(Work task): Each line of the data must be set down again without a single difference.
◇ ◇ ◇ ◇ ◇
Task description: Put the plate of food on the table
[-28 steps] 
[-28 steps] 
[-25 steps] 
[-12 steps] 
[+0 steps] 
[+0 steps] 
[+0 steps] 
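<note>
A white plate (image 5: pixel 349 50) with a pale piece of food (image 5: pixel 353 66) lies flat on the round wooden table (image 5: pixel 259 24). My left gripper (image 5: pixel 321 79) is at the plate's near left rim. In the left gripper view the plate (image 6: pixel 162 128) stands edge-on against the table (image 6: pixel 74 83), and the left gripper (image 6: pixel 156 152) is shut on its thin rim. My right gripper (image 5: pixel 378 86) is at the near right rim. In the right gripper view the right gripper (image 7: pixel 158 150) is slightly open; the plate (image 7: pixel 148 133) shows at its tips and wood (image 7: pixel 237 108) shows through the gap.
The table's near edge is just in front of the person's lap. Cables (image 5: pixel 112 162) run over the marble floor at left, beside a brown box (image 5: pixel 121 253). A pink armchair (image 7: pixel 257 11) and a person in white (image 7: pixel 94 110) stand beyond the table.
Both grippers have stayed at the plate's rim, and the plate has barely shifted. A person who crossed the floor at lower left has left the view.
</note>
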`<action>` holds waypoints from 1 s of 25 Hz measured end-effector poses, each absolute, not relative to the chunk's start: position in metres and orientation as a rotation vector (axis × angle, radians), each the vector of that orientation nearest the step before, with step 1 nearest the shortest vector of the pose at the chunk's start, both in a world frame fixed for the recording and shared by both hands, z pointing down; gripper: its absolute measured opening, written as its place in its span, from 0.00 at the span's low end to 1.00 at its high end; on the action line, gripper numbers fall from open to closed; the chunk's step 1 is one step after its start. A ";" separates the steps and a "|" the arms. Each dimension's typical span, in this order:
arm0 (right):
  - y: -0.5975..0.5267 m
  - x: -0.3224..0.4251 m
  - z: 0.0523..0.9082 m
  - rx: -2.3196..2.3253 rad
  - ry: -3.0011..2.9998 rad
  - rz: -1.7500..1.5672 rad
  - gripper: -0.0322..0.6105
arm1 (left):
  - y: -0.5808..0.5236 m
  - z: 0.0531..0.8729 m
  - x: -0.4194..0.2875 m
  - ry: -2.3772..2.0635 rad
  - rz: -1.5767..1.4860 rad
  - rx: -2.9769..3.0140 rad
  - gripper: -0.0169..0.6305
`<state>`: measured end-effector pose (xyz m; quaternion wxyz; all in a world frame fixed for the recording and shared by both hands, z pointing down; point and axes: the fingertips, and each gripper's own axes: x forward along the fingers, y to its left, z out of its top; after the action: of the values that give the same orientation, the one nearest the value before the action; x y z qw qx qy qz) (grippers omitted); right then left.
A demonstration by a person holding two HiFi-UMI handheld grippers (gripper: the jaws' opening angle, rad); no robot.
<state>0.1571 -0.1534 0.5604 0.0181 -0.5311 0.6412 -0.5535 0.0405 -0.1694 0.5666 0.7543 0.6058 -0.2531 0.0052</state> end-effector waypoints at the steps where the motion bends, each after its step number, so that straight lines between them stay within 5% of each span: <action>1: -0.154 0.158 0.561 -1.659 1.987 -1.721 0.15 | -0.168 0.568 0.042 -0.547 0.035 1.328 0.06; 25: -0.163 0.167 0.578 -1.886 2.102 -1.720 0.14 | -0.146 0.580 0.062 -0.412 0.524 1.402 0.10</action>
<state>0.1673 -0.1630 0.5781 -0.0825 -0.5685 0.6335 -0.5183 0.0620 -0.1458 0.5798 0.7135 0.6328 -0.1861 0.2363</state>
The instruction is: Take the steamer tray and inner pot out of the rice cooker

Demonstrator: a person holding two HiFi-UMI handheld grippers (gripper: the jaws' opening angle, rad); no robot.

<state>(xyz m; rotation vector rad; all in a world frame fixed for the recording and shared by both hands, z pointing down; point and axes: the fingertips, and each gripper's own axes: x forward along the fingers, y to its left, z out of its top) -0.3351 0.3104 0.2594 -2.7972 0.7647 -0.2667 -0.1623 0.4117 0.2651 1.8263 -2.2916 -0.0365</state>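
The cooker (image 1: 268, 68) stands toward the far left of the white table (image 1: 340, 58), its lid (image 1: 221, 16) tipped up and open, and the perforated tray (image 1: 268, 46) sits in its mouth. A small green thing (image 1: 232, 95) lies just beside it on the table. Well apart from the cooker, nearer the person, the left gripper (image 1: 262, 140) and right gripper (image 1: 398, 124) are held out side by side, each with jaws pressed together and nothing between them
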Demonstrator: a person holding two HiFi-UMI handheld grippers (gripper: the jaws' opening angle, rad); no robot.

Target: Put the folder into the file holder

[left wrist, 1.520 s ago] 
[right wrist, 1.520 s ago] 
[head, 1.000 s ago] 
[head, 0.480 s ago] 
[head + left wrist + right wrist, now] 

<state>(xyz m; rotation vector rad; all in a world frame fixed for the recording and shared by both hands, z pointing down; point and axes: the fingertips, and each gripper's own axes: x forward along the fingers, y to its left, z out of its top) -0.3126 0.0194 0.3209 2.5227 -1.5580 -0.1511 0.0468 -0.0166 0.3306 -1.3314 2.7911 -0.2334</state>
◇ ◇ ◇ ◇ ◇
(Solution to the exercise):
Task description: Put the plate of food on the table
[-28 steps] 
[-28 steps] 
[-25 steps] 
[-12 steps] 
[+0 steps] 
[+0 steps] 
[+0 steps] 
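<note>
A white plate (image 5: pixel 349 50) with a pale piece of food (image 5: pixel 353 66) lies flat on the round wooden table (image 5: pixel 259 24). My left gripper (image 5: pixel 321 79) is at the plate's near left rim. In the left gripper view the plate (image 6: pixel 162 128) stands edge-on against the table (image 6: pixel 74 83), and the left gripper (image 6: pixel 156 152) is shut on its thin rim. My right gripper (image 5: pixel 378 86) is at the near right rim. In the right gripper view the right gripper (image 7: pixel 158 150) is slightly open; the plate (image 7: pixel 148 133) shows at its tips and wood (image 7: pixel 237 108) shows through the gap.
The table's near edge is just in front of the person's lap. Cables (image 5: pixel 112 162) run over the marble floor at left, beside a brown box (image 5: pixel 121 253). A pink armchair (image 7: pixel 257 11) and a person in white (image 7: pixel 94 110) stand beyond the table.
Both grippers have stayed at the plate's rim, and the plate has barely shifted. A person who crossed the floor at lower left has left the view.
</note>
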`<action>` holds waypoints from 1 s of 25 Hz measured end-effector poses, each absolute, not relative to the chunk's start: position in metres and orientation as a rotation vector (axis × angle, radians), each the vector of that orientation nearest the step before, with step 1 nearest the shortest vector of the pose at the chunk's start, both in a world frame fixed for the recording and shared by both hands, z pointing down; gripper: its absolute measured opening, written as its place in its span, from 0.00 at the span's low end to 1.00 at its high end; on the action line, gripper numbers fall from open to closed; the chunk's step 1 is one step after its start. A ";" separates the steps and a "|" the arms. Each dimension's typical span, in this order:
arm0 (right):
  - y: -0.5975..0.5267 m
  - x: -0.3224..0.4251 m
  - z: 0.0523..0.9082 m
  - rx: -2.3196..2.3253 rad
  - ry: -3.0011..2.9998 rad
  - rz: -1.7500..1.5672 rad
  - gripper: -0.0322..0.6105
arm1 (left):
  - y: -0.5808..0.5236 m
  - z: 0.0531..0.8729 m
  - x: -0.4194..0.2875 m
  - ry: -2.3772..2.0635 rad
  - rz: -1.5767..1.4860 rad
  - rx: -2.9769..3.0140 rad
  - gripper: -0.0169..0.6305
`<state>`: measured end-effector pose (xyz m; quaternion wxyz; all in a world frame fixed for the recording and shared by both hands, z pointing down; point and axes: the fingertips, and each gripper's own axes: x forward along the fingers, y to its left, z out of its top; after the action: of the values that give the same orientation, the one nearest the value before the action; x y z qw qx qy qz) (grippers omitted); right then left.
A demonstration by a person holding two HiFi-UMI handheld grippers (gripper: the jaws' opening angle, rad); no robot.
<state>0.1571 -0.1534 0.5604 0.0181 -0.5311 0.6412 -0.5535 0.0405 -0.1694 0.5666 0.7543 0.6058 -0.2531 0.0052</state> end-effector waypoints at the steps where the motion bends, each after its step number, so that straight lines between them stay within 5% of each span: <action>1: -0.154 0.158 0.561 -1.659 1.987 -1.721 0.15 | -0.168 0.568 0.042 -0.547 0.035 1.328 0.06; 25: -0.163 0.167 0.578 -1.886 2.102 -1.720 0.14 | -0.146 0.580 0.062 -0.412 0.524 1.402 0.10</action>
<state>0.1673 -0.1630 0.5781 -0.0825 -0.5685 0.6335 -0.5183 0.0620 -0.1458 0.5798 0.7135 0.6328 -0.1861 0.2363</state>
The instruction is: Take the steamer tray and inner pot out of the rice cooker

Demonstrator: a person holding two HiFi-UMI handheld grippers (gripper: the jaws' opening angle, rad); no robot.

<state>(xyz m; rotation vector rad; all in a world frame fixed for the recording and shared by both hands, z pointing down; point and axes: the fingertips, and each gripper's own axes: x forward along the fingers, y to its left, z out of its top) -0.3351 0.3104 0.2594 -2.7972 0.7647 -0.2667 -0.1623 0.4117 0.2651 1.8263 -2.2916 -0.0365</state>
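The cooker (image 1: 268, 68) stands toward the far left of the white table (image 1: 340, 58), its lid (image 1: 221, 16) tipped up and open, and the perforated tray (image 1: 268, 46) sits in its mouth. A small green thing (image 1: 232, 95) lies just beside it on the table. Well apart from the cooker, nearer the person, the left gripper (image 1: 262, 140) and right gripper (image 1: 398, 124) are held out side by side, each with jaws pressed together and nothing between them
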Demonstrator: a person holding two HiFi-UMI handheld grippers (gripper: the jaws' opening angle, rad); no robot.

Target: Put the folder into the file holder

[left wrist, 1.520 s ago] 
[right wrist, 1.520 s ago] 
[head, 1.000 s ago] 
[head, 0.480 s ago] 
[head + left wrist + right wrist, now] 

<state>(xyz m; rotation vector rad; all in a world frame fixed for the recording and shared by both hands, z pointing down; point and axes: the fingertips, and each gripper's own axes: x forward along the fingers, y to its left, z out of its top) -0.3126 0.0194 0.3209 2.5227 -1.5580 -0.1511 0.0468 -0.0166 0.3306 -1.3314 2.7911 -0.2334</state>

The complete answer has been presented.